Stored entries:
= = = = = = =

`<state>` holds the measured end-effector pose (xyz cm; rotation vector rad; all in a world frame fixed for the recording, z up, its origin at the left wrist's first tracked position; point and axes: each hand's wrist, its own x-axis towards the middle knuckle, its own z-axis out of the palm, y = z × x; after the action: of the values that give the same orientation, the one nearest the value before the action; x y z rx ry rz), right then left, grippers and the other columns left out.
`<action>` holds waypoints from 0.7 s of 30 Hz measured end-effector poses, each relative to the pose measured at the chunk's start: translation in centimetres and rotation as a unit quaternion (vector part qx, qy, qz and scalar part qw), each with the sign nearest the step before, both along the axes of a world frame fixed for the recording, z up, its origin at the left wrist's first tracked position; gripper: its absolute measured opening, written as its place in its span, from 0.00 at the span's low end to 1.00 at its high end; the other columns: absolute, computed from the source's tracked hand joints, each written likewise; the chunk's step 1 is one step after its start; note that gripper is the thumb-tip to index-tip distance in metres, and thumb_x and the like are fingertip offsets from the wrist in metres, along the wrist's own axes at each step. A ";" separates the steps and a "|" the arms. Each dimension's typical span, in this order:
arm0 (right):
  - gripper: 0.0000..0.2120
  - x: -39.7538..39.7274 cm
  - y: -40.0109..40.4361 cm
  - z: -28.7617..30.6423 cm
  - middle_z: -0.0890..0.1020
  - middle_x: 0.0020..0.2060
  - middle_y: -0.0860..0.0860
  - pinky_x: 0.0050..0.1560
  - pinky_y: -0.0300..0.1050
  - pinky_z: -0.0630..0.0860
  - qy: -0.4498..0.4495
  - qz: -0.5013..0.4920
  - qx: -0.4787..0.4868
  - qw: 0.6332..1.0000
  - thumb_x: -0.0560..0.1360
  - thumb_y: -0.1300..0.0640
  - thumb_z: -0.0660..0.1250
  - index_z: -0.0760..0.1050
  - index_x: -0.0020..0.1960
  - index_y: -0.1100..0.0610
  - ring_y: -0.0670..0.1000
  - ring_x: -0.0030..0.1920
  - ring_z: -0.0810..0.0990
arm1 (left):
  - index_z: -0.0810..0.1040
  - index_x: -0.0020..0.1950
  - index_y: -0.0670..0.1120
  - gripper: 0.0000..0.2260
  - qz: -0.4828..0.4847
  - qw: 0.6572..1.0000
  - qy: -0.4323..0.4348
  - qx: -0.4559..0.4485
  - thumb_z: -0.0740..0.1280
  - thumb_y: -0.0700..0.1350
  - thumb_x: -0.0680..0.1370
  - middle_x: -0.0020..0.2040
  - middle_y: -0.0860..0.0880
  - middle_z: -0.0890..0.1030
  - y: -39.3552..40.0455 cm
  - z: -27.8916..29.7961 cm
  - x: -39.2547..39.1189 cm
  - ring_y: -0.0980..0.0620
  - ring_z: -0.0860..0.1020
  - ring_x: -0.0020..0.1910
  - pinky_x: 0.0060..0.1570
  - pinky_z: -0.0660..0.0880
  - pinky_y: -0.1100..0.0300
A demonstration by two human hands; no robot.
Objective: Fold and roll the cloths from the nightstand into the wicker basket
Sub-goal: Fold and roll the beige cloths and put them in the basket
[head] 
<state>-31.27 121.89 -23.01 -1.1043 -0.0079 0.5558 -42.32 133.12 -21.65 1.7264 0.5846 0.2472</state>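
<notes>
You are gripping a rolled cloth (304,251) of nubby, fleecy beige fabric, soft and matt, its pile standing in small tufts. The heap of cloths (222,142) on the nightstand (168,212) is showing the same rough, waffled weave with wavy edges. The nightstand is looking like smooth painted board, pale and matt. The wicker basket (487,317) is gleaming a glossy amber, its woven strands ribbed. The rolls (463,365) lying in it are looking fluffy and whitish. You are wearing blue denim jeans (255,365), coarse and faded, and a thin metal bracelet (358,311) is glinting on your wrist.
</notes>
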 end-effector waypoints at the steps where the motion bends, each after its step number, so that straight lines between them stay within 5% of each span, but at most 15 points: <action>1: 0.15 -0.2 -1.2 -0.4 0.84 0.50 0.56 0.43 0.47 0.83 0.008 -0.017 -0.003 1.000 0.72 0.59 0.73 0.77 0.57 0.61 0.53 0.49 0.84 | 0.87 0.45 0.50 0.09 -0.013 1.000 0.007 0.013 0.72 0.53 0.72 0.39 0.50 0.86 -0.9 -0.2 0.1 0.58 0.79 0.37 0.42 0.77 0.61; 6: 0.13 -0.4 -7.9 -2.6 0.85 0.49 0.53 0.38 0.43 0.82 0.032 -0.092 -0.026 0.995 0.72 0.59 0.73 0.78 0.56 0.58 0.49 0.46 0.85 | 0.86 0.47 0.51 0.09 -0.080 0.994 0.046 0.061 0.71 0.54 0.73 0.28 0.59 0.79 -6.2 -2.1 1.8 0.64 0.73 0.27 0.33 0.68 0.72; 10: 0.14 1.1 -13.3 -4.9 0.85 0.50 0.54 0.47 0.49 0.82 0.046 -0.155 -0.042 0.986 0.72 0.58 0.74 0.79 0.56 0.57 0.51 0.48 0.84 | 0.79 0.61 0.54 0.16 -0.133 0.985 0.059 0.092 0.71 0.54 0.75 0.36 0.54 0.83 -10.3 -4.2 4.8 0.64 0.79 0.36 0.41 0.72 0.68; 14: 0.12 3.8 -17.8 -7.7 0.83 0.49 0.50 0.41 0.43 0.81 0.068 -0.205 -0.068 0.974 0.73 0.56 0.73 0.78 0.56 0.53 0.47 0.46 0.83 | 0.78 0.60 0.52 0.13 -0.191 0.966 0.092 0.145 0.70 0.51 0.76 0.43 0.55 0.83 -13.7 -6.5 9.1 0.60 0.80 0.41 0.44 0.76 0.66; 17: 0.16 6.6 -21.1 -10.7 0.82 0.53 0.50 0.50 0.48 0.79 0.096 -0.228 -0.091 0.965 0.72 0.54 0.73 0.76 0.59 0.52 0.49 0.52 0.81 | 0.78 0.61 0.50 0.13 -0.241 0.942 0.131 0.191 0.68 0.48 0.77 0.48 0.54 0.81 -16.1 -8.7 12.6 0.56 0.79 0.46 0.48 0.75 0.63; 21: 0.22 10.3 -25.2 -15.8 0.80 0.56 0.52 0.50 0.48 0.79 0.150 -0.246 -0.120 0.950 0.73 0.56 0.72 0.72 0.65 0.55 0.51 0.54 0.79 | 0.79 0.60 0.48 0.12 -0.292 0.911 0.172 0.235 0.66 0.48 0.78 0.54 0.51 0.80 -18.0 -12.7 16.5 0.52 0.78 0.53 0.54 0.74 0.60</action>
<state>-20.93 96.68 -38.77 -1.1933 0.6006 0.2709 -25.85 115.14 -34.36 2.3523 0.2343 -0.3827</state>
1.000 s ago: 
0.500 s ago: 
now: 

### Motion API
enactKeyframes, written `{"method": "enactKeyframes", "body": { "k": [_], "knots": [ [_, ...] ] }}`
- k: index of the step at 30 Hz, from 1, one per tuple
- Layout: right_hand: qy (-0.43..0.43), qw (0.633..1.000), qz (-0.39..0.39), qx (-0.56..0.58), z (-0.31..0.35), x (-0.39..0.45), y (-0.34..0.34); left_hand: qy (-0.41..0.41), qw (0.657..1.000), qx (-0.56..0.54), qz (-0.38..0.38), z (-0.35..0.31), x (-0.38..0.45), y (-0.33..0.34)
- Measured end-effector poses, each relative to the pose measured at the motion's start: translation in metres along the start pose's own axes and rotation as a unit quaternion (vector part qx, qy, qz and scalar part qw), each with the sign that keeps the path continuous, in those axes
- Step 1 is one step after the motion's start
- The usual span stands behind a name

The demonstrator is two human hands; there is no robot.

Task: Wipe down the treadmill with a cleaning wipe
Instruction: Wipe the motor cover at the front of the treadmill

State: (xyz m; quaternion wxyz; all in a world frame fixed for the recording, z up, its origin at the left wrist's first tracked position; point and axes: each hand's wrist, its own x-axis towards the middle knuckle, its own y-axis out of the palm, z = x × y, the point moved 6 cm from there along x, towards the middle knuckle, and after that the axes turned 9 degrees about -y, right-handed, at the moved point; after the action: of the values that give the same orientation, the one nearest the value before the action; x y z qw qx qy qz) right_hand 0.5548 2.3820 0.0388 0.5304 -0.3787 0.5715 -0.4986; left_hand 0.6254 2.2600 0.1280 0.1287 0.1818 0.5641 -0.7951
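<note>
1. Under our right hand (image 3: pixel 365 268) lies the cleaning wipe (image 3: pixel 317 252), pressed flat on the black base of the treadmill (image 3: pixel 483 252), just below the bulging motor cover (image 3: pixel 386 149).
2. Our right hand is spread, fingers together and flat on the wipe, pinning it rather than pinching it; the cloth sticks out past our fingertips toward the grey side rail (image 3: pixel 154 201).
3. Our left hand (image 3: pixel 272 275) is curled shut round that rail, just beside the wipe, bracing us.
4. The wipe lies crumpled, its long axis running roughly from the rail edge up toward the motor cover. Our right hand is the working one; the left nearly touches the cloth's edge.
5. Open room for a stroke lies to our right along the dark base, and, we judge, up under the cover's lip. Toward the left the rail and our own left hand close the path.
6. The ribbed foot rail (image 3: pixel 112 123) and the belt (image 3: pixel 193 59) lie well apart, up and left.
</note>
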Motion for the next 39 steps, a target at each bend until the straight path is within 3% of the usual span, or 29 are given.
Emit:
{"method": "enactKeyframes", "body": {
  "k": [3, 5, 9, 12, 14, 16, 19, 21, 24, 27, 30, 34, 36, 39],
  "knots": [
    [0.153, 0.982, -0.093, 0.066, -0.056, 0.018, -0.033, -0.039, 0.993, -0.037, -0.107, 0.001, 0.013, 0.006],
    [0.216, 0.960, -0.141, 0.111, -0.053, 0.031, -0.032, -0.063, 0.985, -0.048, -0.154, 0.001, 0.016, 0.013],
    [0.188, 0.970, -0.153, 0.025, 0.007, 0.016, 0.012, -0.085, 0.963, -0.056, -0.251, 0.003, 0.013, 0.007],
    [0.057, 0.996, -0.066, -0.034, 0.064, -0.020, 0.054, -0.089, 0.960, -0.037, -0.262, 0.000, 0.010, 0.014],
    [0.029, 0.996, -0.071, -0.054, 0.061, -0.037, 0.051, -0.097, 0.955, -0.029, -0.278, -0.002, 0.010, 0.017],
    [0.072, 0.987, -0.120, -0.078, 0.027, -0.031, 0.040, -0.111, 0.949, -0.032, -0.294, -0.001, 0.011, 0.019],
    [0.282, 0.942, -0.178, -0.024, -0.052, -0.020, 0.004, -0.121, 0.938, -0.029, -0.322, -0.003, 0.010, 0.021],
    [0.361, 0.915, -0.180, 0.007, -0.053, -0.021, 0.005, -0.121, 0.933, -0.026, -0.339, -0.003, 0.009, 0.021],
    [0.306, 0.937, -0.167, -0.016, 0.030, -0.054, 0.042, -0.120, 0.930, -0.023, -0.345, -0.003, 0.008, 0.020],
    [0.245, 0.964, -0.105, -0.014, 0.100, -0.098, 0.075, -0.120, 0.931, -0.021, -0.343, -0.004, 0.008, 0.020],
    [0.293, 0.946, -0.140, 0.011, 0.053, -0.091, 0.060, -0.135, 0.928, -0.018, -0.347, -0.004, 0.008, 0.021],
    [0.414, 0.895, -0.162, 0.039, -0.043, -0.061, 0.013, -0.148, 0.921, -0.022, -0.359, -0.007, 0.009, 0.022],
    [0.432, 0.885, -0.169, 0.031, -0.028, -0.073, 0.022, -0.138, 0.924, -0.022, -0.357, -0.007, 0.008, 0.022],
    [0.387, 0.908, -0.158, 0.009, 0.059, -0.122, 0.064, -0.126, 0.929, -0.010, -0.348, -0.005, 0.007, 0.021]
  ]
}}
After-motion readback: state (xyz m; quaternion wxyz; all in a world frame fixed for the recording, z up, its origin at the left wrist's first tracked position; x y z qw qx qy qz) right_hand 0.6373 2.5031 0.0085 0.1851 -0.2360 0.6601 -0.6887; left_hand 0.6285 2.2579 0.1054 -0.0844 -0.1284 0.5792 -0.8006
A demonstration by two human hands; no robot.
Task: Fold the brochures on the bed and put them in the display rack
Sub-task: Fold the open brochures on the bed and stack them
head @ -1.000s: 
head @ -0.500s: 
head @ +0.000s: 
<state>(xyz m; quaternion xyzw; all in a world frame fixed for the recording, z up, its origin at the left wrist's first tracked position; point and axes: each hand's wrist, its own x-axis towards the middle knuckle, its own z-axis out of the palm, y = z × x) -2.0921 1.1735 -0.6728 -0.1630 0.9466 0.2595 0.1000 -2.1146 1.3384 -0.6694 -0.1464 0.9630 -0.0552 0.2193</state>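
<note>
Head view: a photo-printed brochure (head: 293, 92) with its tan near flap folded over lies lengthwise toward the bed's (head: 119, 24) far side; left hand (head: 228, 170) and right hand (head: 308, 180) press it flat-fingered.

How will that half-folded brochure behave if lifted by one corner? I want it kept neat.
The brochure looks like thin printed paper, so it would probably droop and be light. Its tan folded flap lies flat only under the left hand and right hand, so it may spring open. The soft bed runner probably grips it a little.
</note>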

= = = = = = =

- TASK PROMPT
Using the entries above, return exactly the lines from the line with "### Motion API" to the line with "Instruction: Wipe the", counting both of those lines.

- EXERCISE SOLUTION
### Motion API
enactKeyframes, written `{"method": "enactKeyframes", "body": { "k": [_], "knots": [ [_, ...] ] }}`
- k: index of the step at 30 Hz, from 1, one per tuple
- Layout: right_hand: qy (-0.43..0.43), qw (0.633..1.000), qz (-0.39..0.39), qx (-0.56..0.58), z (-0.31..0.35), x (-0.39..0.45), y (-0.34..0.34); left_hand: qy (-0.41..0.41), qw (0.657..1.000), qx (-0.56..0.54), qz (-0.38..0.38), z (-0.35..0.31), x (-0.38..0.45), y (-0.33..0.34)
- Measured end-effector poses, each relative to the pose measured at the motion's start: translation in metres along the start pose's own axes and rotation as a unit quaternion (vector part qx, qy, qz and scalar part qw), each with the sign that keeps the path continuous, in those axes
- Step 1 is one step after the motion's start
- The usual span stands behind a name

The demonstrator is two human hands; there is no robot.

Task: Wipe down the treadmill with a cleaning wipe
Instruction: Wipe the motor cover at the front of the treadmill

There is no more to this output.